Girls,” squawked Mormont’s raven. “Girls, girls.

That set Tormund to laughing all over again. “Now there’s a bird with sense. How much do you want for him, Snow? I gave you a son, the least you could do is give me the bloody bird.”

“I would,” said Jon, “but like as not you’d eat him.”

Tormund roared at that as well. “Eat,” the raven said darkly, flapping its black wings. “Corn? Corn? Corn?

“We need to talk about the ranging,” said Jon. “I want us to be of one mind at the Shieldhall, we must—” He broke off when Mully poked his nose inside the door, grim-faced, to announce that Clydas had brought a letter.

“Tell him to leave it with you. I will read it later.”

“As you say, m’lord, only … Clydas don’t look his proper self … he’s more white than pink, if you get my meaning … and he’s shaking.”

“Dark wings, dark words,” muttered Tormund. “Isn’t that what you kneelers say?”

“We say, Bleed a cold but feast a fever too,” Jon told him. “We say, Never drink with Dornishmen when the moon is full. We say a lot of things.”

Mully added his two groats. “My old grandmother always used to say, Summer friends will melt away like summer snows, but winter friends are friends forever.

“I think that’s sufficient wisdom for the moment,” said Jon Snow. “Show Clydas in if you would be so good.”

Mully had not been wrong; the old steward was trembling, his face as pale as the snows outside. “I am being foolish, Lord Commander, but … this letter frightens me. See here?”

Bastard, was the only word written outside the scroll. No Lord Snow or Jon Snow or Lord Commander. Simply Bastard. And the letter was sealed with a smear of hard pink wax. “You were right to come at once,” Jon said. You were right to be afraid. He cracked the seal, flattened the parchment, and read.

Your false king is dead, bastard. He and all his host were smashed in seven days of battle. I have his magic sword. Tell his red whore.

Your false king’s friends are dead. Their heads upon the walls of Winterfell. Come see them, bastard. Your false king lied, and so did you. You told the world you burned the King-Beyond-the-Wall. Instead you sent him to Winterfell to steal my bride from me.

I will have my bride back. If you want Mance Rayder back, come and get him. I have him in a cage for all the north to see, proof of your lies. The cage is cold, but I have made him a warm cloak from the skins of the six whores who came with him to Winterfell.

I want my bride back. I want the false king’s queen. I want his daughter and his red witch. I want his wildling princess.

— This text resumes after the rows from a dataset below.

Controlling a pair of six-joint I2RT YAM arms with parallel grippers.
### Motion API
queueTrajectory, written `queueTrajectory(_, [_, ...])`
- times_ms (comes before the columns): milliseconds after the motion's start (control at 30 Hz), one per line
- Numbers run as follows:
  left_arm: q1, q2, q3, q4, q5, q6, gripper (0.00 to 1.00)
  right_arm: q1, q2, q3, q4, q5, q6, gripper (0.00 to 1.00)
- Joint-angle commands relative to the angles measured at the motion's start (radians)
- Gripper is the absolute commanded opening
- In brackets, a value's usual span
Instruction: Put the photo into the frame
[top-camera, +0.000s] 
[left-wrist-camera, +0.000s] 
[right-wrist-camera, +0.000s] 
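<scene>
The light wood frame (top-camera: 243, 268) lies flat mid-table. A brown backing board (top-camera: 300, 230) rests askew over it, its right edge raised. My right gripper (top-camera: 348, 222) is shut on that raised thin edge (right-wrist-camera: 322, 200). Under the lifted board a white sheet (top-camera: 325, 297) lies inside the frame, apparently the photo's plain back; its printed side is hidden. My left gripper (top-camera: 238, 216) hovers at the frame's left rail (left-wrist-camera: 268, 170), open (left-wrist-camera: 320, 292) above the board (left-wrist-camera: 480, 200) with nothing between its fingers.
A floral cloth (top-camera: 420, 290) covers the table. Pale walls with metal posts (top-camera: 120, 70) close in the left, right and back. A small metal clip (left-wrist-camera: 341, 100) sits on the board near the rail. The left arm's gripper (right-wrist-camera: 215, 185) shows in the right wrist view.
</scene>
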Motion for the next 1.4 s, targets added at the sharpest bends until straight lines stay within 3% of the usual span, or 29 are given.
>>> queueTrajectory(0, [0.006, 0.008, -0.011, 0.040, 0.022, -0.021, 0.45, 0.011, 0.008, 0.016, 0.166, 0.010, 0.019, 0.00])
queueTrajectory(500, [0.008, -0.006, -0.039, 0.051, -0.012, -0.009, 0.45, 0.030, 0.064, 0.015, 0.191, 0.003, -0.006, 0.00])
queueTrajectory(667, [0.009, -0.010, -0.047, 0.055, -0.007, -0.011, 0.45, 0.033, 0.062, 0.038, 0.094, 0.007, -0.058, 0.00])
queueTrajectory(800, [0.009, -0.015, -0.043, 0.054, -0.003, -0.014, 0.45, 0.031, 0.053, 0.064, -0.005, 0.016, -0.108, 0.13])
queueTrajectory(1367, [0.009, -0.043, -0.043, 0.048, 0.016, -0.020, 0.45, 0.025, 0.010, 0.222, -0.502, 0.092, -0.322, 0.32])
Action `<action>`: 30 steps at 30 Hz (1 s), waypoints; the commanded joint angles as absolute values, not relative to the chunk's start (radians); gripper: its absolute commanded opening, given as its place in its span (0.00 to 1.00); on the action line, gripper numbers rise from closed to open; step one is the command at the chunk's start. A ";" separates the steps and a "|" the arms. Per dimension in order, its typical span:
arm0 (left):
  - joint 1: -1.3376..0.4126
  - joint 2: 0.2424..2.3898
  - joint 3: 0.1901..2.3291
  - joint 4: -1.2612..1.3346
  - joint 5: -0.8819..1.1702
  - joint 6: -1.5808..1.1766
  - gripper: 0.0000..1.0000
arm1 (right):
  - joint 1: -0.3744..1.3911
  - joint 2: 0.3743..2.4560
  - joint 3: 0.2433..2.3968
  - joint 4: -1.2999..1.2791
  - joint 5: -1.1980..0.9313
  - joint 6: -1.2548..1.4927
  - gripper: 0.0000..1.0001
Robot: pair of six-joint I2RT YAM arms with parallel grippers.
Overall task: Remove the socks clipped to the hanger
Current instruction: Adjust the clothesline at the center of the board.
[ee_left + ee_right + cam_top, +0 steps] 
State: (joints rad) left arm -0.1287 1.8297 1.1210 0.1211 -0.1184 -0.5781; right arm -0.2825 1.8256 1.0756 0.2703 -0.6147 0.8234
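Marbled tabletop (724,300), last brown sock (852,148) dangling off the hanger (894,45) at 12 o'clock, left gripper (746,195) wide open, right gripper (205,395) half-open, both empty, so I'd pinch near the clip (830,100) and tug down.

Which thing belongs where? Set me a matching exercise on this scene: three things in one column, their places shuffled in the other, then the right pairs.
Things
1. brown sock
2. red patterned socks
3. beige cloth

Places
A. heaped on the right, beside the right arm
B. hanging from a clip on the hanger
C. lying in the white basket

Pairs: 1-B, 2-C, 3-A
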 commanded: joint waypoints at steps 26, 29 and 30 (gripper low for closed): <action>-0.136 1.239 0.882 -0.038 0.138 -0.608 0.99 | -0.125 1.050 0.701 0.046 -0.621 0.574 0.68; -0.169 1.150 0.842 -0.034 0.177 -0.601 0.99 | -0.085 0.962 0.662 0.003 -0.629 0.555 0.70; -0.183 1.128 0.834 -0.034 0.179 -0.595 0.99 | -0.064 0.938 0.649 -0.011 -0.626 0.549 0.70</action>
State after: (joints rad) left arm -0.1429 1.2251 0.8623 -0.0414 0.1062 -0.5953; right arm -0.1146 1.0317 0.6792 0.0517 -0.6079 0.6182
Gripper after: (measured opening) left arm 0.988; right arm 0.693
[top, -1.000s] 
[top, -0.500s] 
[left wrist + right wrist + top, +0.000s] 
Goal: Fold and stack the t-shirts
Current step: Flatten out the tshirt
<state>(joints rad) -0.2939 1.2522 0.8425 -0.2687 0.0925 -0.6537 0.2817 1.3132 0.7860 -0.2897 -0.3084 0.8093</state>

I want his little prince, the wildling babe. And I want my Reek. Send them to me, bastard, and I will not trouble you or your black crows. Keep them from me, and I will cut out your bastard’s heart and eat it.

It was signed,

Ramsay Bolton,

Trueborn Lord of Winterfell.

“Snow?” said Tormund Giantsbane. “You look like your father’s bloody head just rolled out o’ that paper.”